Они прижались друг к другу, гладили руки… Они не могли оторваться друг от друга. Когда вздрагивала одна, дрожь тотчас передавалась другой. Потом обе затихли. Слезы их смешались, и каждая не знала, чьи слезы жгут её губы.
Наконец Аня поднялась. Она вытерла платком слезы, но тотчас набежали новые. Она взяла шапочку и надела. Потом надела шубку и медленно пошла к дверям. Но тут силы оставили её. Она прислонилась к косяку и, подняв помертвевшее лицо, сказала тоскливым, придушенным голосом:
– Но я же не могу… Я не могу этого… поймите…
Она опустилась как подкошенная на стоявший возле двери стул, охватила голову руками и, раскачиваясь, повторяла:
– Я не могу этого… не могу… не могу…
Софья Моисеевна сидела сгорбясь и отвернув лицо в сторону. Она не могла больше ни плакать, ни убеждать, ни жаловаться, ни даже просто говорить.
Аня поднялась.
– Так, – сказала она глухо. – Ну вот…
Она вытерла слезы. Глаза её были теперь сухи. Она огляделась. Вон книги на комоде – его книги, вон стол – его стол, вон кровать – его кровать, его комната, его воздух… Онa вдохнула сколько могла этого воздуха… Она охватила глазами все вещи. Она вобрала в себя весь этот мир и унесла его с собой…
Дверь хлопнула. Огонёк лампы дрогнул. Софья Моисеевна осталась одна.
Потом прибежал Данька, продрогший, голодный. Она дала ему кусок отварной трески с картошкой.
– Ешь с хлебом, – сказала она по привычке. – Ты же не наешься так.
Пришла Геся, и почти следом за ней Илюша.
– Ани нет? – спросил он, не снимая шинели.
– Видишь сам, – ответила Софья Моисеевна и ушла на кухню.
Она накормила всех ужином, а сама, ни к чему не притронувшись, ушла к себе в каморку. Она еле держалась на ногах и как мертвая упала на кровать. Данька ещё раньше улегся в постель и уже довольно громко похрапывал.
Илюша беспокойно шагал по комнате. Геся раскрыла недоконченную вчера книгу на главе «Женщина в будущем» и, слегка щурясь, читала: «…Женщина в новом обществе… стоит по отношению к мужчине как свободная, равная, она сама госпожа своей судьбы… В выборе любимого человека она, подобно мужчине, свободна и независима… Она заключает союз не из каких других соображений, кроме своей склонности… С другой стороны, совершенно изменившееся общественное состояние устраняет многие препятствия и замешательства…»
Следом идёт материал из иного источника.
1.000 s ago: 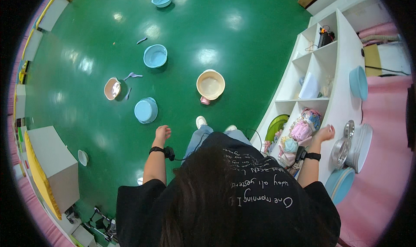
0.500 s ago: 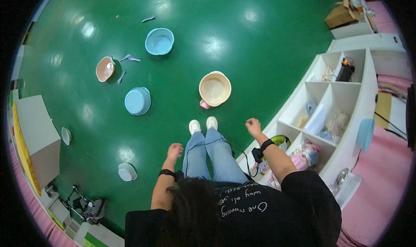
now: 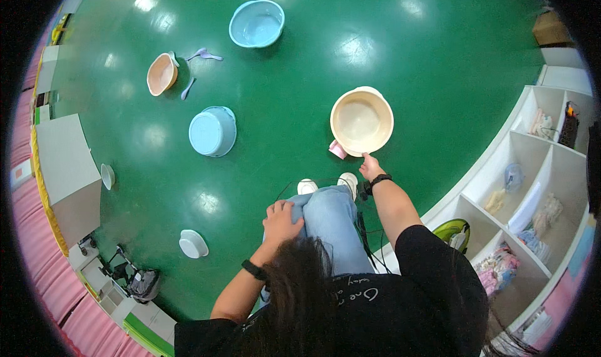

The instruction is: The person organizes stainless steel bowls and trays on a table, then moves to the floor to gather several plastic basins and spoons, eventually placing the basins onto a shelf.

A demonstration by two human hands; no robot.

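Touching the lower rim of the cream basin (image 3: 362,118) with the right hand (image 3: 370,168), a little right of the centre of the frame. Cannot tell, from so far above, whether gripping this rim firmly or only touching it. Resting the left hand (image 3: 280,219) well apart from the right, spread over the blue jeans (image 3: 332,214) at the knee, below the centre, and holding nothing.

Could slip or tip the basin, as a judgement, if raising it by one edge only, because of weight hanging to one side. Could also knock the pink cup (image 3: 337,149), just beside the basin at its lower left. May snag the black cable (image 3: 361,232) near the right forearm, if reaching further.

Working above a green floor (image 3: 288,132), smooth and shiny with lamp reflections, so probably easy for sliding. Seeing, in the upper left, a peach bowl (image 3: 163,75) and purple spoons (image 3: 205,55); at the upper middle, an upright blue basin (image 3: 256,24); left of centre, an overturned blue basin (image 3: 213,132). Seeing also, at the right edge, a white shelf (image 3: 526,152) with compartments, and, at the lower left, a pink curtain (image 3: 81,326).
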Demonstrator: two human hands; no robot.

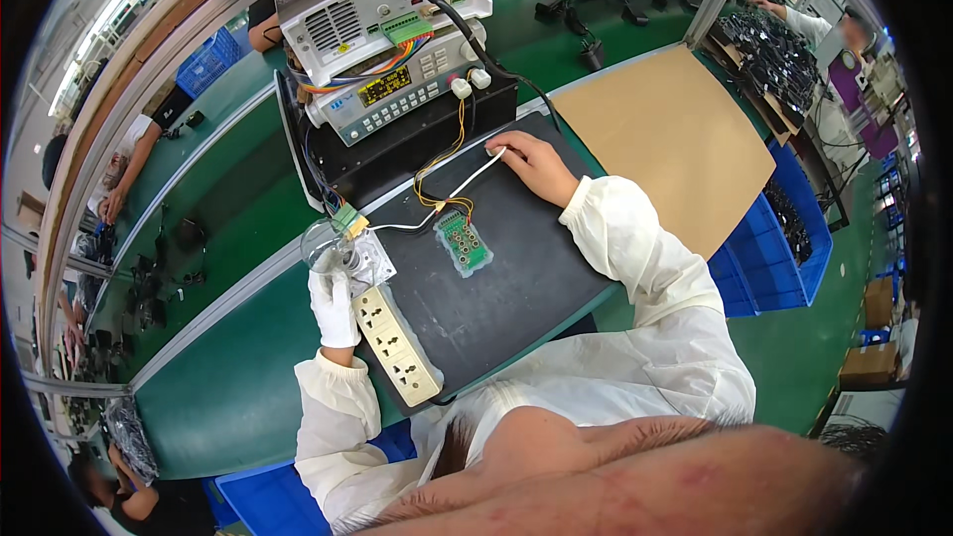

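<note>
My left hand, in a white glove, is at the left edge of the black mat. Its fingers close against the lower side of a clear glass light bulb, beside a pale metal plate. Farther right, my bare right hand pinches a white cable near its end. That cable runs back toward a green terminal connector by the bulb. Between the hands lies a green circuit board with yellow and black wires. A cream power strip sits just right of my left wrist.
Two stacked bench instruments stand on a black box beyond the mat. Brown cardboard covers the bench at right, with blue bins beside it. Black adapters lie on the far green belt. Other people work at left and far right.
</note>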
Геся подняла голову от книги… Будущее… Она оглянулась вокруг. Будущее. Она вспомнила – в немецких спряжениях есть два будущих – футурум ейнс и футурум цвей… Но здесь одно – непреложное, неизбежное и одно-единственное… Она верит в него – так говорила она вчера ночью. Оно вырвется из книги и войдет в жизнь. Да, она верит… Но что нужно делать, чтобы оно стало действительно неизбежным? Что?
Геся хмурит густые брови и снова припадает к книге. Вот последние страницы, последние строки: «Цель будет достигнута, как бы ни оборонялись и ни противились этому силы, враждебные прогрессу человечества…» Так. Она закрывает книгу. А всё-таки, а всё-таки – что сейчас-то, сейчас делать, чтобы цель была достигнута? Она хочет знать это «сейчас». От этого «сейчас» горит сердце.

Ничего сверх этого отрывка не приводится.